_What needs to be done_
Looking through the entries, count each line where the string "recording" occurs, and write only the total.

[Dataset excerpts]
^^^^^^^^

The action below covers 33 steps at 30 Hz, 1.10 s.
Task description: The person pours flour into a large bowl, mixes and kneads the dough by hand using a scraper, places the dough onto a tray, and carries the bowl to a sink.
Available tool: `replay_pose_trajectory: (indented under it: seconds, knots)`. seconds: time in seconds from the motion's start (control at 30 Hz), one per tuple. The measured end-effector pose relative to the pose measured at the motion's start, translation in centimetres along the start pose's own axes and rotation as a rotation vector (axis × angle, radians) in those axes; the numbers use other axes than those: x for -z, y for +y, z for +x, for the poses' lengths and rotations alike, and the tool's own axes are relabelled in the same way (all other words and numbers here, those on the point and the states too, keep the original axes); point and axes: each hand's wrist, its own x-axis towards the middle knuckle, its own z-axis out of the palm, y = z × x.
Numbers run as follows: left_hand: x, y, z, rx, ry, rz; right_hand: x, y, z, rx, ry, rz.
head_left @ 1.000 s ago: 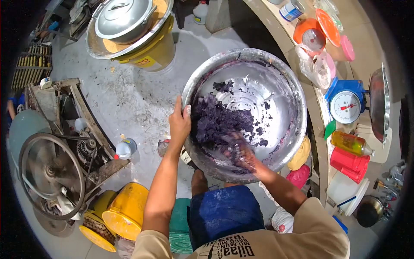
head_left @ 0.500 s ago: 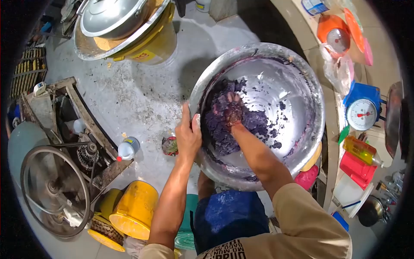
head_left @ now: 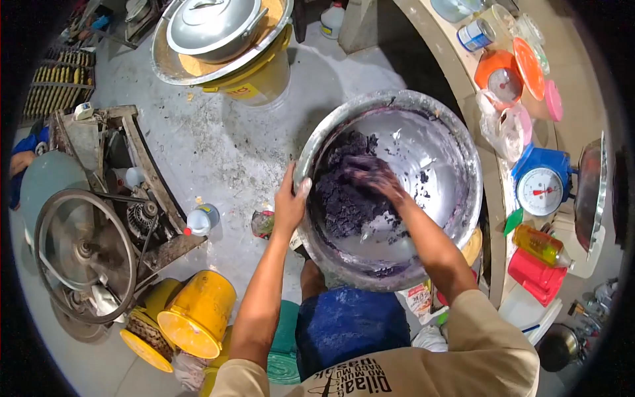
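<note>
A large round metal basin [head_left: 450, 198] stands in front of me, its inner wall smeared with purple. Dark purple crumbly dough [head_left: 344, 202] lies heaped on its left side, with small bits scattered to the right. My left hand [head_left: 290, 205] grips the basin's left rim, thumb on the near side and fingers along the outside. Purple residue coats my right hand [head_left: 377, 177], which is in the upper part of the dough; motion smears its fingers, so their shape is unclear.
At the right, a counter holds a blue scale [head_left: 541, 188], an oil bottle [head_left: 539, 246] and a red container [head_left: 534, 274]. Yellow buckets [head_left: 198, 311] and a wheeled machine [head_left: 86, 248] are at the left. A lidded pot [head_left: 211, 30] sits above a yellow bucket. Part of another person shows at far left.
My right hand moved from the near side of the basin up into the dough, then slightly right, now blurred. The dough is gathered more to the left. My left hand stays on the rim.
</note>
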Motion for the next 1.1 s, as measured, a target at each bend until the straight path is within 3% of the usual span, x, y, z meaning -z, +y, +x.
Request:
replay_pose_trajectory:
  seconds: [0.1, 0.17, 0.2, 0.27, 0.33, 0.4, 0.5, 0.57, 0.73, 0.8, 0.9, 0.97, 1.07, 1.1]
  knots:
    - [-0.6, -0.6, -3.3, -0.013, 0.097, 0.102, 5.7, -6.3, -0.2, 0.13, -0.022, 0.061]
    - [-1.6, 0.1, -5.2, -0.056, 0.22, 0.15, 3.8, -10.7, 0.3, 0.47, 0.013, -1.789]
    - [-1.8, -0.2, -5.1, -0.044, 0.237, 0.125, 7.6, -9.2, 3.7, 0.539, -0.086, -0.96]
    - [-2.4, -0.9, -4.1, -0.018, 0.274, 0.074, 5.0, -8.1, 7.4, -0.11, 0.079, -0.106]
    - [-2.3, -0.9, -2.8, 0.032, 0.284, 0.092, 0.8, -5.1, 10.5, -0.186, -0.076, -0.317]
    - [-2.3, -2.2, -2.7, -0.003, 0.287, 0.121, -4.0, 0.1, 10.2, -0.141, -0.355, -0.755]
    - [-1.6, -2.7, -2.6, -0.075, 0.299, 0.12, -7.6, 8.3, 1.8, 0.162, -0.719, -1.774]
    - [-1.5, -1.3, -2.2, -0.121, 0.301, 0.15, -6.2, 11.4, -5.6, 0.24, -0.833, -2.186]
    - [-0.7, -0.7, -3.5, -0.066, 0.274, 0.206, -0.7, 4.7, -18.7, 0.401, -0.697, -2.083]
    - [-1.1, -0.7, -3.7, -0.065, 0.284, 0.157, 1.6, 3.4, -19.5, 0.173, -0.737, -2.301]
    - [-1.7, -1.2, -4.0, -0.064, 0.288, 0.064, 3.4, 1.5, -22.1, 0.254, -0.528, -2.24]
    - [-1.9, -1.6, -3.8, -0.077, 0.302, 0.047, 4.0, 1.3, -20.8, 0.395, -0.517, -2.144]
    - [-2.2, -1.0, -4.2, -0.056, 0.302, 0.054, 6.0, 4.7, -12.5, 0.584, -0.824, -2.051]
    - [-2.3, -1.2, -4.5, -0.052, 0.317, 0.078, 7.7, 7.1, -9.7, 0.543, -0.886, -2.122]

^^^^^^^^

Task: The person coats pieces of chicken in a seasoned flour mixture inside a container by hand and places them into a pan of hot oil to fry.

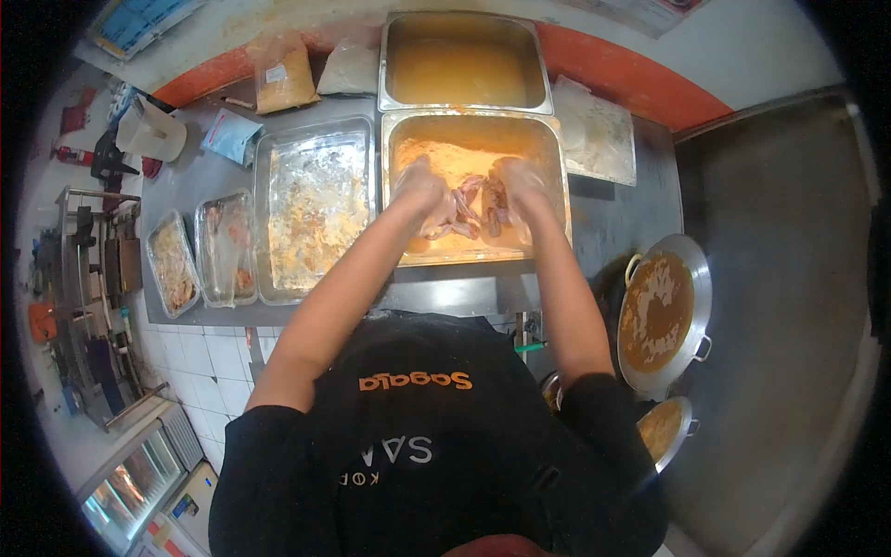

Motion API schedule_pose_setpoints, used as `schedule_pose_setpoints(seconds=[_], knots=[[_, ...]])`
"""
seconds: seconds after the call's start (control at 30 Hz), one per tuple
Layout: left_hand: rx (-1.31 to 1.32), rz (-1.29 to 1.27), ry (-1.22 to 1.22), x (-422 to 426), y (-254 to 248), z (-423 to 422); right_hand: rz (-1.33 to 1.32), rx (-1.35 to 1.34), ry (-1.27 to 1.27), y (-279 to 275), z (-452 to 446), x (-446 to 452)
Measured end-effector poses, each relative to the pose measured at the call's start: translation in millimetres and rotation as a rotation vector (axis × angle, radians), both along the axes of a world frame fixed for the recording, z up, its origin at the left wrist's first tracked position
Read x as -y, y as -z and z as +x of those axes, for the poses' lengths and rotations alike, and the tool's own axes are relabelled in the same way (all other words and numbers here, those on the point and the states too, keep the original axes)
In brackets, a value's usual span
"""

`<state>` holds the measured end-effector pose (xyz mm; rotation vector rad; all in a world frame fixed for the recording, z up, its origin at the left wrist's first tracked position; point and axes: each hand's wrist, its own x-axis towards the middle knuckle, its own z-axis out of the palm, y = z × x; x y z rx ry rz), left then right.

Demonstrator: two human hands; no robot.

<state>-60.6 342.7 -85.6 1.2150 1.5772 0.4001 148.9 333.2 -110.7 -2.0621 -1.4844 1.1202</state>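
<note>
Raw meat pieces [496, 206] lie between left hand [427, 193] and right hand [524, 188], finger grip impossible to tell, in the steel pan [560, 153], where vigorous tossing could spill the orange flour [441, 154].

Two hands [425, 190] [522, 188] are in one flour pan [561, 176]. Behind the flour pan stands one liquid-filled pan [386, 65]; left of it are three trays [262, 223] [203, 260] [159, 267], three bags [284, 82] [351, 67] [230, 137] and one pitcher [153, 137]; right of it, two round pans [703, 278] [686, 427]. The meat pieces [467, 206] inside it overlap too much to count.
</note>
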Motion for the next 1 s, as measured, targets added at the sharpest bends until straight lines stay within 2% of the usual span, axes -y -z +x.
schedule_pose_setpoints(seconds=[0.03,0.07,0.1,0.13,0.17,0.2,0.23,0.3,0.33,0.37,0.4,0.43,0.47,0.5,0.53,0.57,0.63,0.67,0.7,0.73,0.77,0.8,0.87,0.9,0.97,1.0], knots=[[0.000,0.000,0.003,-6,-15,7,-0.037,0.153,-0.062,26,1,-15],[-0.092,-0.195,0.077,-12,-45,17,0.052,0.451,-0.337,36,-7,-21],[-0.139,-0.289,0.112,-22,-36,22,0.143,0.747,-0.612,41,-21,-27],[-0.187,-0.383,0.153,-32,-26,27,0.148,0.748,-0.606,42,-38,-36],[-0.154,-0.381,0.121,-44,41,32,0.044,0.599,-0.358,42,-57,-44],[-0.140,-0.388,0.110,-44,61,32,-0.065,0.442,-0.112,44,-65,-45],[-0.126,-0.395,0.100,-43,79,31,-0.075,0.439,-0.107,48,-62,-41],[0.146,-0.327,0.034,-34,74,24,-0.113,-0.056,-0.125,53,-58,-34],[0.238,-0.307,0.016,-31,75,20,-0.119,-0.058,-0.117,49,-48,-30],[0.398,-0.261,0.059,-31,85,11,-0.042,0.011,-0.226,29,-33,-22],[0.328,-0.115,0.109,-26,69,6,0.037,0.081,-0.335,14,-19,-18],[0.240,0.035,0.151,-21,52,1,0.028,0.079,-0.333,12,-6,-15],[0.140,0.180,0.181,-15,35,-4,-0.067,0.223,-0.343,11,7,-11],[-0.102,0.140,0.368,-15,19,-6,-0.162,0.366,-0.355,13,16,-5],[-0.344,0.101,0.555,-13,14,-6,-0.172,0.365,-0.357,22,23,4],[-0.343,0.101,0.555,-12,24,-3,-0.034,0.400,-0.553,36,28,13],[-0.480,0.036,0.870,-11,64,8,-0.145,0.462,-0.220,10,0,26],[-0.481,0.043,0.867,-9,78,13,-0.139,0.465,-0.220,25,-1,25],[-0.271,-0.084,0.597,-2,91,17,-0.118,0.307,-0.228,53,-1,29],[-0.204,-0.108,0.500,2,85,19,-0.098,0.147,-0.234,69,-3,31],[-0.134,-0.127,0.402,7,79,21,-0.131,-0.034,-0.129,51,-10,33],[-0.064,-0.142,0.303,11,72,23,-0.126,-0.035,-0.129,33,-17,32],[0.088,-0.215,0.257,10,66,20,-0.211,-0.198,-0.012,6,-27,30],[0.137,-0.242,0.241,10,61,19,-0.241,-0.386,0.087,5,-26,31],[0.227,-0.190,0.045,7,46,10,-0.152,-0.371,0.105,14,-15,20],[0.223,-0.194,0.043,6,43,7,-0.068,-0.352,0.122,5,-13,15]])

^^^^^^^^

_Written solution_
2